Of the lines below, copy those that hold the word "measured".

Data excerpts
####################

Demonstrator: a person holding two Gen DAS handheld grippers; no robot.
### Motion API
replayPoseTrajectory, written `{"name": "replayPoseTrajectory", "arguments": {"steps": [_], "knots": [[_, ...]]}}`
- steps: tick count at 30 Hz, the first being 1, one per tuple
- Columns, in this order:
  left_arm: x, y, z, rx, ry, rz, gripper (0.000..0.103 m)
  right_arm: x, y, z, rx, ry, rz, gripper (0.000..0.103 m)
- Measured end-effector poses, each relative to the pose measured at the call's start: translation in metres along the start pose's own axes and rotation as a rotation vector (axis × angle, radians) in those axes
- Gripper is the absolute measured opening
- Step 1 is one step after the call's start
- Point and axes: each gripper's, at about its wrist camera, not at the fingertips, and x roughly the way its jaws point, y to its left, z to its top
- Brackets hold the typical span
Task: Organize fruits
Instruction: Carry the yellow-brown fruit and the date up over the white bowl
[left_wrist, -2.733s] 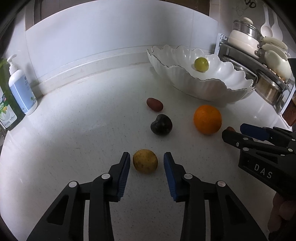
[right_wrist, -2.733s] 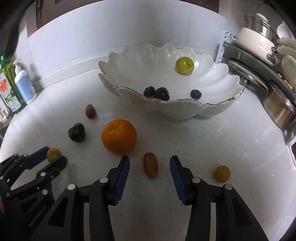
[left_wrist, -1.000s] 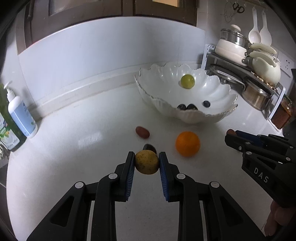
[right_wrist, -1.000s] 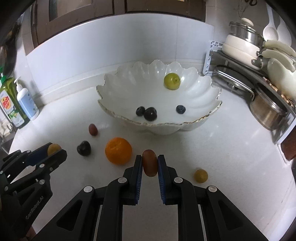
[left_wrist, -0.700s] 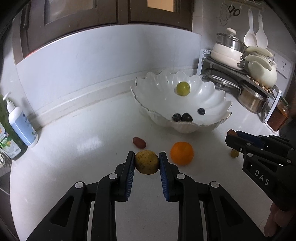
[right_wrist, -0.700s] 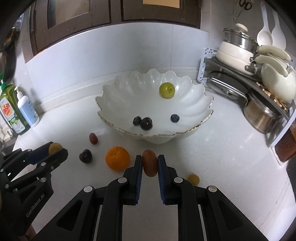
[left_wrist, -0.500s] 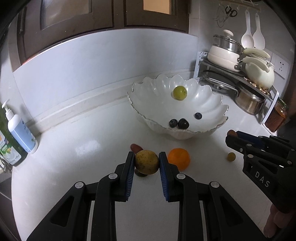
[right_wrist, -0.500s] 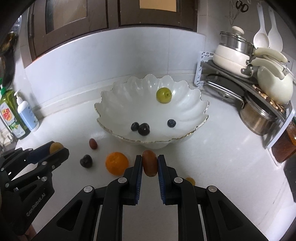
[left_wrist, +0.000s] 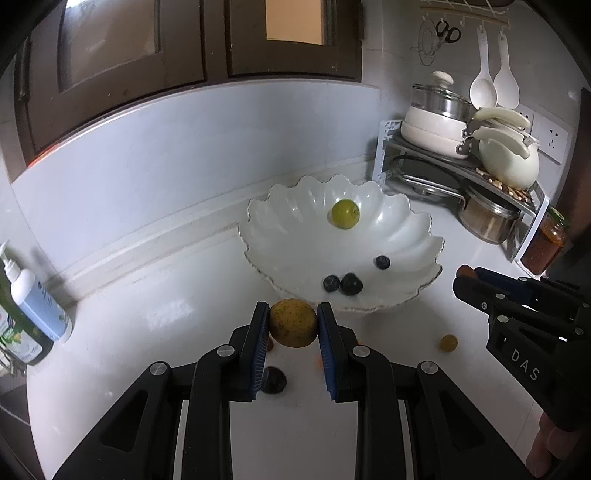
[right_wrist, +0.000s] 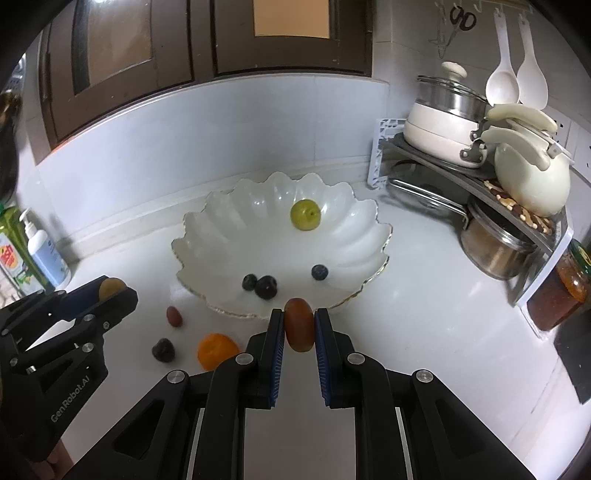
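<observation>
My left gripper (left_wrist: 292, 322) is shut on a round yellow-brown fruit (left_wrist: 293, 322), held in the air just short of the white scalloped bowl (left_wrist: 291, 206). My right gripper (right_wrist: 299, 325) is shut on an oblong reddish-brown fruit (right_wrist: 299, 325), also raised before the bowl (right_wrist: 236, 206). The bowl holds a green fruit (right_wrist: 305, 215) and three dark berries (right_wrist: 266, 286). On the counter lie an orange (right_wrist: 217, 350), a dark plum (right_wrist: 163, 349), a small red fruit (right_wrist: 173, 316) and a small yellow fruit (left_wrist: 448, 343). Each gripper shows at the side of the other's view.
A metal rack (right_wrist: 491, 173) with pots, a kettle and ladles fills the right corner, with a jar (right_wrist: 561, 291) at its foot. Soap bottles (right_wrist: 40, 251) stand at the left by the white wall. Dark cabinets hang above.
Both grippers have risen with their fruits and drawn closer to the bowl. The fruits on the counter now sit lower in both views.
</observation>
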Motion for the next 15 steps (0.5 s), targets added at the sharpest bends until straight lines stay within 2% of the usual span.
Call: {"name": "replayPoseTrajectory", "arguments": {"steps": [15], "knots": [[0.018,-0.006,0.036,0.017,-0.016,-0.009,0.027,0.006,-0.013,0.027,0.016,-0.055,-0.030,0.018]]}}
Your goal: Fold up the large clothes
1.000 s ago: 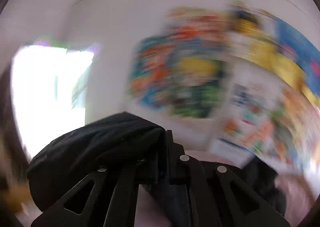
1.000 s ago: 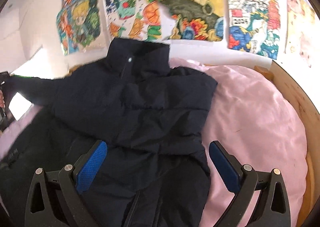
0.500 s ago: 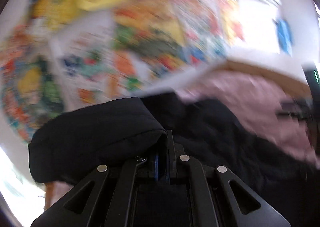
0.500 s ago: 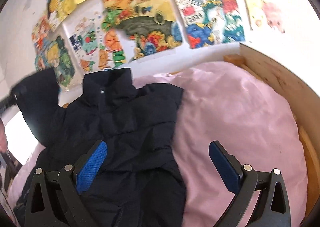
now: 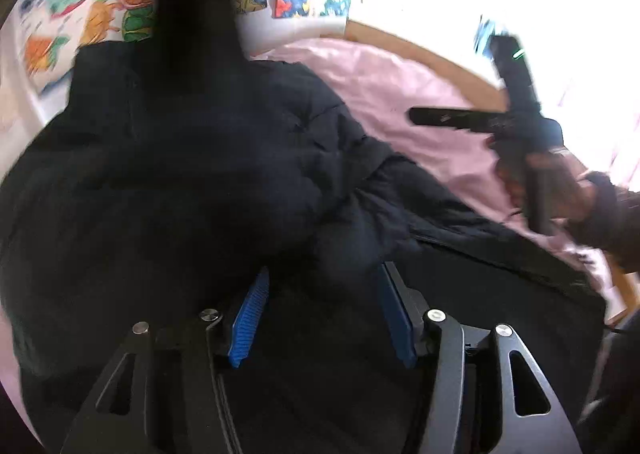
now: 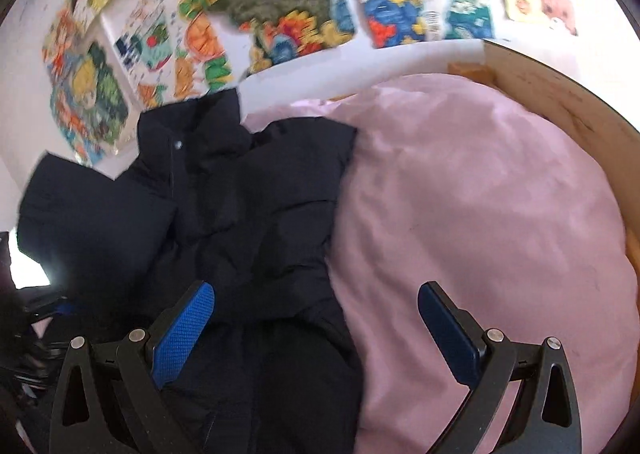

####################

EXERCISE RESPONSE:
- Measured end-effector poses, each relative to the pose measured at the call's start: translation in metres along the start pose's own axes and rotation as a rotation vector (axis × angle, radians) in those axes
- Gripper is the absolute measured opening

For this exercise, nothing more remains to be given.